If our reigning champs, Kansas State, lose to Tulane this weekend, I will eat Pop-Tarts Crunchy Poppers out of a red solo cup with a spoon and post a video of me doing it*.
— Pop-Tarts Bowl (@PopTartsBowl) September 4, 2024
*might do this if they win, too
-- Army at Florida Atlantic (noon ET, CBS SN): Army kicks off its AAC membership with a trip to Boca Raton; it's the Black Knights' first conference game since Nov. 20, 2004, when they competed as members of Conference USA.
-- Tennessee Tech at No. 1 Georgia (2 p.m. ET, ESPN+): Credit Tennessee Tech head coach Bobby Wilder for honesty.
“If I was being honest, I would tell you I’m not thrilled to be headed to Athens, Georgia, this weekend,” Wilder said Tuesday, via the Atlanta Journal-Constitution. “So, I’ll be dishonest and say I’m very excited to be playing Georgia at Sanford Stadium in front of 93,000.”
-- Baylor at No. 11 Utah (3:30 p.m. ET, Fox): It's Baylor's first game against a Big 12 team as a Big 12 team, but it's not a Big 12 game. The Utes' Big 12 debut will have to wait for their trip to Stillwater in two weeks, while on Saturday Utah and Baylor pay off a non-conference home-and-home that began with a 20-13 Utes win in Waco last September.
-- Cal at Auburn (3:30 p.m. ET, ESPN2): Pinpointing the exact matchup would be next to impossible, but Cal at Auburn is a 10.0 on the "biggest culture clash in FBS" continuum. This is the Golden Bears' first visit to Jordan-Hare, and we're guessing it's also the last.
-- Charlotte at North Carolina (3:30 p.m. ET, ACC Network): Mack Brown declared he was done with UNC playing App State after the Tar Heels survived the Mountaineers in double OT last September. "I've had enough," Brown said. We'll see how he feels about playing this in-state foe following the first meeting between North Carolina's flagship school and its UNC system affiliate from the state's largest city.
-- UTSA at Texas State (4 p.m. ET, ESPNU): Jeff Traylor and GJ Kinne's relationship dates back nearly 20 years, to when Traylor was a Texas high school coach and Kinne a quarterback dropped on Traylor's doorstep. Traylor and Kinne coached together at SMU and Arkansas, and now face off for the second time after UTSA beat Texas State last September, in Kinne's second game leading the Bobcats.
These schools, located just an hour's drive apart on Interstate 35, have been rivals long before they first met on the gridiron in 2012, and a Texas State win would be a wild scene.
-- Marshall at Virginia Tech (4:30 p.m. ET, The CW): Virginia Tech lost to Marshall on the road last season, and has dropped a game to a Group of 5 opponent in each of Brent Pry's season thus far.
-- Central Michigan at FIU (6 p.m. ET, ESPN+): Dale!
Fans going to FIU’s home opener on Saturday will get a Pitbull commemorative pin on entry.
— Will Manso (@WillManso) September 4, 2024
Dale!! pic.twitter.com/vqRNHjzJhp
-- South Florida at No. 4 Alabama (7 p.m. ET, ESPN): When these teams met last season, Heisman Trophy candidate Jalen Milroe did not play, while Notre Dame lacrosse midfielder Tyler Buchner threw 14 passes (completing five, for 34 yards). That is a thing that happened.

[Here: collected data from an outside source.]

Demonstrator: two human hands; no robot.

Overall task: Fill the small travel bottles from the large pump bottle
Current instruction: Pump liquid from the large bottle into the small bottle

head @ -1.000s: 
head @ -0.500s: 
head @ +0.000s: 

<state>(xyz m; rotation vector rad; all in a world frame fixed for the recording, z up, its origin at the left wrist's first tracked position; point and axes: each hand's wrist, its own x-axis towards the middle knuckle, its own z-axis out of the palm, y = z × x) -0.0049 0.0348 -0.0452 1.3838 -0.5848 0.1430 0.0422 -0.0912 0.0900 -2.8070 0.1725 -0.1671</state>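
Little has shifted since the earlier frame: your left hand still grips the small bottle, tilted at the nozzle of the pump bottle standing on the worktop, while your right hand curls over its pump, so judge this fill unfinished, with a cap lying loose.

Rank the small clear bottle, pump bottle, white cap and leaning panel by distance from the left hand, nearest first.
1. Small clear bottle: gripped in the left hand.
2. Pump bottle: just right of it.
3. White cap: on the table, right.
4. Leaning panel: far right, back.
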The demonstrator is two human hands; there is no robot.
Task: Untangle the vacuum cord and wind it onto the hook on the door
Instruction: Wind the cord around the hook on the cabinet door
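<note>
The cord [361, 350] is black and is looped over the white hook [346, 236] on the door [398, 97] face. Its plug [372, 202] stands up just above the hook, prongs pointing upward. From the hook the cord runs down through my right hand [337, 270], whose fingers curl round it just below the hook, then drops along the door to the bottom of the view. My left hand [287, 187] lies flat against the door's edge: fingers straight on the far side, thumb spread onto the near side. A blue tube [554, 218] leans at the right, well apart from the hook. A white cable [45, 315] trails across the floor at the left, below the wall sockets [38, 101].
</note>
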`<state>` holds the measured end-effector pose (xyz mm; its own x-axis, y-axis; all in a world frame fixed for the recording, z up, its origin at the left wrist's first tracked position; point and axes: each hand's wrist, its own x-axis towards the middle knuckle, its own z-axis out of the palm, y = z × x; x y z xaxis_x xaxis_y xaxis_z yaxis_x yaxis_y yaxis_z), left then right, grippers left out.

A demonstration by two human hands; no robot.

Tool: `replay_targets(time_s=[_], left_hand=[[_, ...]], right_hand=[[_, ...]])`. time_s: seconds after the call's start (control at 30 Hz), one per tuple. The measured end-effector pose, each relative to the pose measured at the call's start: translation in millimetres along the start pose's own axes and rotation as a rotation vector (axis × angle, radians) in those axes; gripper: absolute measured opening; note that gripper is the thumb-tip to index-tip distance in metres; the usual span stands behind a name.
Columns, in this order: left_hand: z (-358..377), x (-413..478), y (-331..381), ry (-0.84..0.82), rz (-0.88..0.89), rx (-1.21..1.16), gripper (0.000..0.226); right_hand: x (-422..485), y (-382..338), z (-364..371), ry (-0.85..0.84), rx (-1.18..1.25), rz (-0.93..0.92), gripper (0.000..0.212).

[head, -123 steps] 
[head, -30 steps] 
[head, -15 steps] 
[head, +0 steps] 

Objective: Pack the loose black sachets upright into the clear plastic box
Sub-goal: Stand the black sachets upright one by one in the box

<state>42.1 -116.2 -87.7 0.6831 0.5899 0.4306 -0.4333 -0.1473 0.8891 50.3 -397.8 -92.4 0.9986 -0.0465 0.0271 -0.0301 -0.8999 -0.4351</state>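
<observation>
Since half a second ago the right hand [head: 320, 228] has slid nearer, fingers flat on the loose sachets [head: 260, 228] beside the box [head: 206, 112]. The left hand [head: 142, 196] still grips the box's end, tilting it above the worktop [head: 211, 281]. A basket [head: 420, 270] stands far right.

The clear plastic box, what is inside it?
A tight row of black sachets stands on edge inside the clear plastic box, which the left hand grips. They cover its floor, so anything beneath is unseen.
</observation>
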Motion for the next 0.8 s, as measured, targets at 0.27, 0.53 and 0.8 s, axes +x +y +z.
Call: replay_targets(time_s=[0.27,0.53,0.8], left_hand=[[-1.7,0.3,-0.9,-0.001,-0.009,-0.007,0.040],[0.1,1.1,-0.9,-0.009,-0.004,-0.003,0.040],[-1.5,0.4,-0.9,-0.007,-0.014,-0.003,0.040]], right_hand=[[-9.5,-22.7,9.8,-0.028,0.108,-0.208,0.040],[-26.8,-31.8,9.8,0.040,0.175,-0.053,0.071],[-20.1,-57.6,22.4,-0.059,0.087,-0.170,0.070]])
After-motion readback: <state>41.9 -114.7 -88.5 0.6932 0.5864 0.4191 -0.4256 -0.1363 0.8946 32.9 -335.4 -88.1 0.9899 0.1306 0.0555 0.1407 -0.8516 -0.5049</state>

-- No. 14 Tennessee vs. No. 24 NC State at Charlotte (7:30 p.m. ET, ABC): In an age where experienced quarterbacks are all the rage, NC State's Grayson McCall makes his 43rd career start against Tennessee's Nico Iamaleava, making his third. I'm riding with Nico.

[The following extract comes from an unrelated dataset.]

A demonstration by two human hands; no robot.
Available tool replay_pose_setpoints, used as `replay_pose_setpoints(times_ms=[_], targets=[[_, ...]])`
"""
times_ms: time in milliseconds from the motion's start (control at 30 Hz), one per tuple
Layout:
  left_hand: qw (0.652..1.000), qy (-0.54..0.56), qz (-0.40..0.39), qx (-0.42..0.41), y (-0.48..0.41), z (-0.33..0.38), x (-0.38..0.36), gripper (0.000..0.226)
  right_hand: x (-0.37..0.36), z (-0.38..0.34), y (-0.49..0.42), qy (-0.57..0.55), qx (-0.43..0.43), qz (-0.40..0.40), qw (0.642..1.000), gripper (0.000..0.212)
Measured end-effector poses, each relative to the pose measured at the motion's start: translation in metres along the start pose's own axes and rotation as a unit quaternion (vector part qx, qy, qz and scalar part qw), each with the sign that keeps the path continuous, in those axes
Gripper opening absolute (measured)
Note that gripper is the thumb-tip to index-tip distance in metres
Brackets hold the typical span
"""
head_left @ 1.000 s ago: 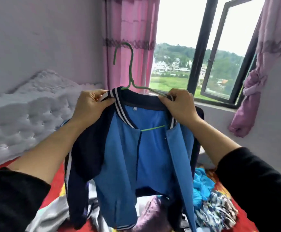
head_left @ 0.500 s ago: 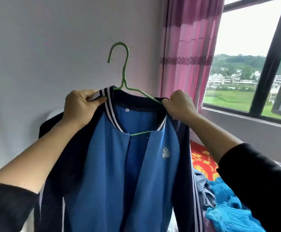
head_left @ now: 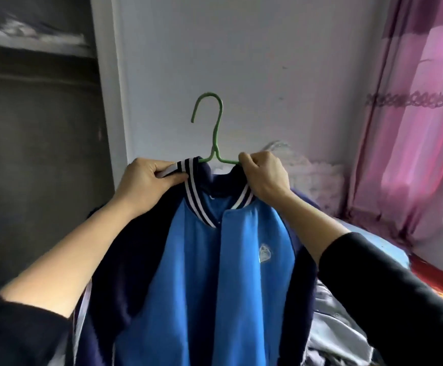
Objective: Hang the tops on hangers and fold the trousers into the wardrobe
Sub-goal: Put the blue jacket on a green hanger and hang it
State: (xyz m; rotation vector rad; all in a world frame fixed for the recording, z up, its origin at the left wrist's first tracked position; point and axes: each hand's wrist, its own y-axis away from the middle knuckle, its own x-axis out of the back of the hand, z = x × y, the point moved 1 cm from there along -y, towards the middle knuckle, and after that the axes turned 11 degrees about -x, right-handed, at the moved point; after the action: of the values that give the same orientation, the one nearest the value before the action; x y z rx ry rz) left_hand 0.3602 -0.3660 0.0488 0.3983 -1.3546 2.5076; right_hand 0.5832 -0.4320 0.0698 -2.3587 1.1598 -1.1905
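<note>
Now the view had swung away from the window and the bed, so that a dark open wardrobe recess point(head_left: 38, 143) filled the left edge and the pink curtain point(head_left: 421, 143) sat far to the right; half a second before, the window was still in sight. The blue-and-navy zip jacket with a striped white-and-navy collar point(head_left: 215, 273) had come along with that turn, held up in front of a pale wall point(head_left: 241, 62) between the two. The left hand point(head_left: 146, 180) was clamped on the left side of the collar, and the right hand point(head_left: 264, 175) was closed around the collar's right side together with the arm of the thin green wire hanger point(head_left: 215, 133). The jacket's front panels now lay nearly together, where a second ago they hung open and showed the hanger's lower bar. That suggested the garment was seated on the hanger and was being carried toward the wardrobe for hanging. The jacket's long axis ran vertically, collar uppermost and hem below the frame, its front facing the person. The hanger's hook stood upright above the collar, its open end curling to the left, toward the wardrobe.
</note>
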Motion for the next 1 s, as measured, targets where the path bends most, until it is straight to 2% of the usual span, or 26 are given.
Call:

-- Boise State at No. 7 Oregon (10 p.m. ET, Peacock): Would you believe that Oregon has never beaten Boise? They've only played three times previously, but still. If the Ducks' run game was a disaster against Idaho (107 yards at 2.9 ypc, long of 16), while Ashton Jeanty put up 1988 Barry Sanders-type numbers at Georgia Southern. If Oregon runs the ball and controls Jeanty, the Ducks win. If not...
-- Northern Arizona at No. 20 Arizona (10 p.m. ET, ESPN+): If and when Michigan's national-best 16-game winning streak ends Saturday, the crown will move to Arizona and its 8-game streak.